### Task
Repeat every line of the following material exactly.

### Information provided
++++++++

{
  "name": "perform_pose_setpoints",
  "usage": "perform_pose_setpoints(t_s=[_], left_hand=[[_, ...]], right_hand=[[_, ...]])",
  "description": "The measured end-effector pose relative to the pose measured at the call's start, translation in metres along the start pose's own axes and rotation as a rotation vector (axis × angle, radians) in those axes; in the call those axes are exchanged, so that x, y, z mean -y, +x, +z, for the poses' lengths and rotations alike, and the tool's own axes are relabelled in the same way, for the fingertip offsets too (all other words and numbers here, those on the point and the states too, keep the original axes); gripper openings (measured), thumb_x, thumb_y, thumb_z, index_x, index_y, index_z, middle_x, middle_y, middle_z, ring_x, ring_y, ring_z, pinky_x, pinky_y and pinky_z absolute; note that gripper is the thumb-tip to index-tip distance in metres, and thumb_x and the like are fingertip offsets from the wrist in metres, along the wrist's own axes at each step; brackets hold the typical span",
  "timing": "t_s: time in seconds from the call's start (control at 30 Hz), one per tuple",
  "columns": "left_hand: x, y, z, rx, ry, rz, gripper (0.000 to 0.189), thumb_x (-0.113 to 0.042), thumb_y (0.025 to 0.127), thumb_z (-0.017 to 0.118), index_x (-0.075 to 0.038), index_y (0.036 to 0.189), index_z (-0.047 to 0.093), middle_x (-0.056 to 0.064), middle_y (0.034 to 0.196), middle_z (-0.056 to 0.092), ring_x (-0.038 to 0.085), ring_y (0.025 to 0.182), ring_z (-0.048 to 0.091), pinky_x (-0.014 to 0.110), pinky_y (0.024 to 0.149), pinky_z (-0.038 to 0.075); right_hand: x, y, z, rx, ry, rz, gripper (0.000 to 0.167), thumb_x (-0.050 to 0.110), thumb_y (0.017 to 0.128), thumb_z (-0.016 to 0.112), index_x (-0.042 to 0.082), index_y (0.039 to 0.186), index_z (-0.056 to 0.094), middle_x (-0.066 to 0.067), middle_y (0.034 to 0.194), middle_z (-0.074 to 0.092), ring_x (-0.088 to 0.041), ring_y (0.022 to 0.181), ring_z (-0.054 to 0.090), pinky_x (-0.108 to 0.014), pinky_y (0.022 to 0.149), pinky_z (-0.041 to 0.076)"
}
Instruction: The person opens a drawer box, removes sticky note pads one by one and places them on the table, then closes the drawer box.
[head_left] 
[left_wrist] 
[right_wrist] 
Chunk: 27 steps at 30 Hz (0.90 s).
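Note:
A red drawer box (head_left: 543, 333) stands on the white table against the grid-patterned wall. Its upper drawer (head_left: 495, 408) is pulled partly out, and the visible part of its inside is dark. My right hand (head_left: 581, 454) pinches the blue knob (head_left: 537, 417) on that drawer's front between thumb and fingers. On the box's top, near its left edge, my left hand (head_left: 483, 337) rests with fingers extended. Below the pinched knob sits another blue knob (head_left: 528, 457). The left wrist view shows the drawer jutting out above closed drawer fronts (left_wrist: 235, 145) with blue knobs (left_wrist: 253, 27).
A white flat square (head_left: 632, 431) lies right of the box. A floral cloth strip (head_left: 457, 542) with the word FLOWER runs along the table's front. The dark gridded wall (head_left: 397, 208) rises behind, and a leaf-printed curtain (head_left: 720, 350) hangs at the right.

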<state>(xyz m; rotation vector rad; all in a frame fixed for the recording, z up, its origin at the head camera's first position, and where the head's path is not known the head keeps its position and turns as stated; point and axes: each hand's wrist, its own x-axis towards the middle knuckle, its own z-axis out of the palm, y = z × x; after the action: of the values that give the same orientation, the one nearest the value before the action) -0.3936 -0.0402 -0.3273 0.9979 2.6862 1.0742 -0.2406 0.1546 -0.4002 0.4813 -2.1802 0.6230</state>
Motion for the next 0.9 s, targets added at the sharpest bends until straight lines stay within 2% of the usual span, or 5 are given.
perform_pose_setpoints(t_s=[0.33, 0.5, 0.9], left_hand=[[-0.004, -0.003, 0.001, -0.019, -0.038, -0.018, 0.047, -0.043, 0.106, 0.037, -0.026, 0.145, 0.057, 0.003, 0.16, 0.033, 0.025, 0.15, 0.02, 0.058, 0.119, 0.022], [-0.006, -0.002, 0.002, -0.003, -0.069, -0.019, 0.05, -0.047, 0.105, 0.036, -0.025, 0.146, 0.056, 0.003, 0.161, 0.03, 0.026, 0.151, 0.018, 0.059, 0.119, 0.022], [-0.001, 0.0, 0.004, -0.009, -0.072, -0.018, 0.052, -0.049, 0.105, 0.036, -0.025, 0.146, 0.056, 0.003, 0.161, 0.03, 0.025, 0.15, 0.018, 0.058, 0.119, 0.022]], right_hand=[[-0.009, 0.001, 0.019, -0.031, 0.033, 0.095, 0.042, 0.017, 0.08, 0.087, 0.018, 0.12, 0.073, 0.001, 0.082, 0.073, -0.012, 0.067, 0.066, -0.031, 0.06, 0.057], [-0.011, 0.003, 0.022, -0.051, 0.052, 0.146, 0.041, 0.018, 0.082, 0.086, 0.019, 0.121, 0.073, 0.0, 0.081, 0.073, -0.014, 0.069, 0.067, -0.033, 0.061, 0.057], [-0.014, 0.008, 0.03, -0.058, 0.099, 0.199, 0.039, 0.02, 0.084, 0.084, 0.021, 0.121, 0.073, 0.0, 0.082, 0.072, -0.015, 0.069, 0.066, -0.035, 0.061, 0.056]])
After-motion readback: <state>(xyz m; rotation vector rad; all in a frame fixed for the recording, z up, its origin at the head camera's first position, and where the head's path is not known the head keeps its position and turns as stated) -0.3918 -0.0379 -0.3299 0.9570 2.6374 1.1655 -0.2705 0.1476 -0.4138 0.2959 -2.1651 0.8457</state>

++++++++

### Result of this task
{
  "name": "perform_pose_setpoints",
  "usage": "perform_pose_setpoints(t_s=[_], left_hand=[[_, ...]], right_hand=[[_, ...]])",
  "description": "The measured end-effector pose relative to the pose measured at the call's start, translation in metres along the start pose's own axes and rotation as a rotation vector (axis × angle, radians) in those axes; in the call those axes are exchanged, so that x, y, z mean -y, +x, +z, for the poses' lengths and rotations alike, and the tool's own axes are relabelled in the same way, for the fingertip offsets too (all other words and numbers here, those on the point and the states too, keep the original axes); gripper openings (measured), thumb_x, thumb_y, thumb_z, index_x, index_y, index_z, middle_x, middle_y, middle_z, ring_x, ring_y, ring_z, pinky_x, pinky_y and pinky_z absolute; note that gripper is the thumb-tip to index-tip distance in metres, and thumb_x and the like are fingertip offsets from the wrist in metres, along the wrist's own axes at each step; brackets hold the typical span",
  "timing": "t_s: time in seconds from the call's start (control at 30 Hz), one per tuple",
  "columns": "left_hand: x, y, z, rx, ry, rz, gripper (0.000 to 0.189), thumb_x (-0.113 to 0.042), thumb_y (0.025 to 0.127), thumb_z (-0.017 to 0.118), index_x (-0.075 to 0.038), index_y (0.036 to 0.189), index_z (-0.047 to 0.093), middle_x (-0.056 to 0.064), middle_y (0.034 to 0.196), middle_z (-0.056 to 0.092), ring_x (-0.038 to 0.085), ring_y (0.025 to 0.182), ring_z (-0.048 to 0.091), pinky_x (-0.014 to 0.110), pinky_y (0.024 to 0.149), pinky_z (-0.038 to 0.075); right_hand: x, y, z, rx, ry, rz, gripper (0.000 to 0.167), thumb_x (-0.050 to 0.110), thumb_y (0.017 to 0.128), thumb_z (-0.016 to 0.112), index_x (-0.042 to 0.082), index_y (0.039 to 0.186), index_z (-0.056 to 0.094), middle_x (-0.066 to 0.067), middle_y (0.034 to 0.194), middle_z (-0.074 to 0.092), ring_x (-0.088 to 0.041), ring_y (0.022 to 0.181), ring_z (-0.054 to 0.090), pinky_x (-0.108 to 0.014), pinky_y (0.022 to 0.149), pinky_z (-0.041 to 0.076)"
}
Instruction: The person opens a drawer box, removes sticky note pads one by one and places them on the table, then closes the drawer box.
[head_left] 
[left_wrist] 
[right_wrist] 
Chunk: 27 steps at 30 Hz (0.90 s).
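Note:
A red drawer box (head_left: 543, 333) stands on the white table against the grid-patterned wall. Its upper drawer (head_left: 495, 408) is pulled partly out, and the visible part of its inside is dark. My right hand (head_left: 581, 454) pinches the blue knob (head_left: 537, 417) on that drawer's front between thumb and fingers. On the box's top, near its left edge, my left hand (head_left: 483, 337) rests with fingers extended. Below the pinched knob sits another blue knob (head_left: 528, 457). The left wrist view shows the drawer jutting out above closed drawer fronts (left_wrist: 235, 145) with blue knobs (left_wrist: 253, 27).
A white flat square (head_left: 632, 431) lies right of the box. A floral cloth strip (head_left: 457, 542) with the word FLOWER runs along the table's front. The dark gridded wall (head_left: 397, 208) rises behind, and a leaf-printed curtain (head_left: 720, 350) hangs at the right.
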
<state>(xyz m; rotation vector rad; all in a frame fixed for the recording, z up, its origin at the head camera's first position, and where the head's path is not known the head keeps its position and turns as stated; point and axes: each hand's wrist, its own x-axis towards the middle knuckle, its own z-axis out of the palm, y = z × x; after the action: of the values that give the same orientation, the one nearest the value before the action) -0.3936 -0.0402 -0.3273 0.9979 2.6862 1.0742 -0.2406 0.1546 -0.4002 0.4813 -2.1802 0.6230</state>
Motion for the next 0.9 s, targets added at the sharpest bends until straight lines stay within 2% of the usual span, or 5 are given.
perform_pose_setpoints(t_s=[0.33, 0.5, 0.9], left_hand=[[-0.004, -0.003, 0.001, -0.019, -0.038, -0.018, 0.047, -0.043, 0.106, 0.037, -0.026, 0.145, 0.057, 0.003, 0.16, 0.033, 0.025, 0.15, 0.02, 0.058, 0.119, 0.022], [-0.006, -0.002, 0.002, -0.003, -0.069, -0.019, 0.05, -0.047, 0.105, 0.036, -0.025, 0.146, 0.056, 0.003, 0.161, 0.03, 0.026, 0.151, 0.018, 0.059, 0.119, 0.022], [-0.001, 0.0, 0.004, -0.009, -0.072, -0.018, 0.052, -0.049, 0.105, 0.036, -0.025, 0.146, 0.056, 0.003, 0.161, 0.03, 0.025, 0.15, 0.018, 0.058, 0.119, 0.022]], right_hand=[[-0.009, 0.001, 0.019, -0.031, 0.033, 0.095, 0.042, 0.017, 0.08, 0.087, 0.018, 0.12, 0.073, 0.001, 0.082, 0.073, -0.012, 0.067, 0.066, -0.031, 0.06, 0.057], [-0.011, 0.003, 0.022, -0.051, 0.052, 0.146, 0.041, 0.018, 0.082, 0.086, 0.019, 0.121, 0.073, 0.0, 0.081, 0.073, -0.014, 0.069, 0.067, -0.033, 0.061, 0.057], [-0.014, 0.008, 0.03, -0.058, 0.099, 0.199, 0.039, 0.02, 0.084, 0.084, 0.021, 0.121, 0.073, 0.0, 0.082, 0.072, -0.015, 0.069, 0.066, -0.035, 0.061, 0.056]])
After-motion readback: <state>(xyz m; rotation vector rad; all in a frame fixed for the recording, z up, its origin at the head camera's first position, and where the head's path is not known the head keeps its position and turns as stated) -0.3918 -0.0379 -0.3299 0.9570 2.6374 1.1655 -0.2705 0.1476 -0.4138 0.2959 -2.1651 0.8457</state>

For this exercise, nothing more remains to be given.